* [Exercise prompt]:
How many of the lines in the material underneath include the string "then"? State the number only.

* [Data excerpt]:

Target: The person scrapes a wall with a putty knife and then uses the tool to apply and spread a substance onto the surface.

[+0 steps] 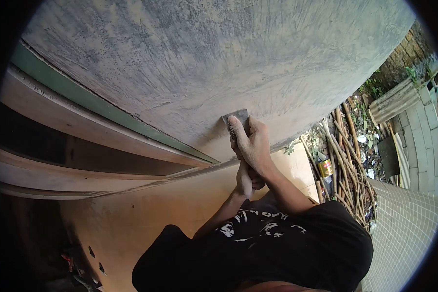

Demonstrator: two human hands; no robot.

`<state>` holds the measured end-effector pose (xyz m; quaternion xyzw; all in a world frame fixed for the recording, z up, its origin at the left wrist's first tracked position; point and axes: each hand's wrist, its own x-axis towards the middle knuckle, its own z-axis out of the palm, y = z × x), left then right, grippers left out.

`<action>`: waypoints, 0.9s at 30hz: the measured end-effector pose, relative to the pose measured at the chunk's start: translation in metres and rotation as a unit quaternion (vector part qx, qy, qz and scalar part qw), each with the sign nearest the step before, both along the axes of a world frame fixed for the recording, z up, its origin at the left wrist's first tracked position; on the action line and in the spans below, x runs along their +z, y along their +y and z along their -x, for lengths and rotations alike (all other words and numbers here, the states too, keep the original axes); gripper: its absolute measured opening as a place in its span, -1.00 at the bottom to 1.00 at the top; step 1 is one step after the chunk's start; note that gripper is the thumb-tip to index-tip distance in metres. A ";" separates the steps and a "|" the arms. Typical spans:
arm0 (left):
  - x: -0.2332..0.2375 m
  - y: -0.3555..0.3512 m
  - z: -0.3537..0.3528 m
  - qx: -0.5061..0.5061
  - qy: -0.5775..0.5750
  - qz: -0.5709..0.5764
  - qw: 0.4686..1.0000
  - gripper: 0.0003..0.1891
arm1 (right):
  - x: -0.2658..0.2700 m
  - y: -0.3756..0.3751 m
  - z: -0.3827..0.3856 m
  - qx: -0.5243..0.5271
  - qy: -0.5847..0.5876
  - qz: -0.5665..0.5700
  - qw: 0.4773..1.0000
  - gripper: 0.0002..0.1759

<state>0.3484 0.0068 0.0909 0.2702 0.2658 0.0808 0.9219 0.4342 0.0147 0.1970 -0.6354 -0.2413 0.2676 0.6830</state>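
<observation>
Black shirt (277, 253) is spreading nearest the camera. Right of the green frame (87, 96), the right hand (253, 146) is pressing a dark block (241, 113) against the wall (180, 73), its grip wrapping snugly. The left hand (244, 182) is bracing below, its grip too hidden to judge. Grey streaks are showing above the frame, so work is looking partial; the block's underside is hiding.

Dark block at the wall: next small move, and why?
Probably slide the dark block up the wall, clear of the green strip. The right hand grips it over a paler, more even patch; grey streaks show above.
</observation>
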 end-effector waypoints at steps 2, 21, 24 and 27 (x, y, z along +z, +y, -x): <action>-0.014 -0.005 0.006 -0.018 0.004 0.034 0.999 -0.27 | -0.011 -0.002 0.000 -0.010 -0.009 -0.006 1.000 -0.61; -0.026 0.011 0.044 0.032 -0.039 -0.090 0.995 -0.51 | -0.043 -0.005 0.022 0.119 0.138 -0.102 0.978 -0.71; -0.014 0.019 0.048 0.035 -0.028 -0.081 0.996 -0.49 | -0.052 -0.006 0.027 0.163 0.146 -0.118 0.969 -0.73; -0.031 0.020 0.053 0.041 -0.067 -0.108 0.991 -0.53 | -0.048 -0.002 0.031 0.153 0.157 -0.088 0.972 -0.74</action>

* [Expected answer]:
2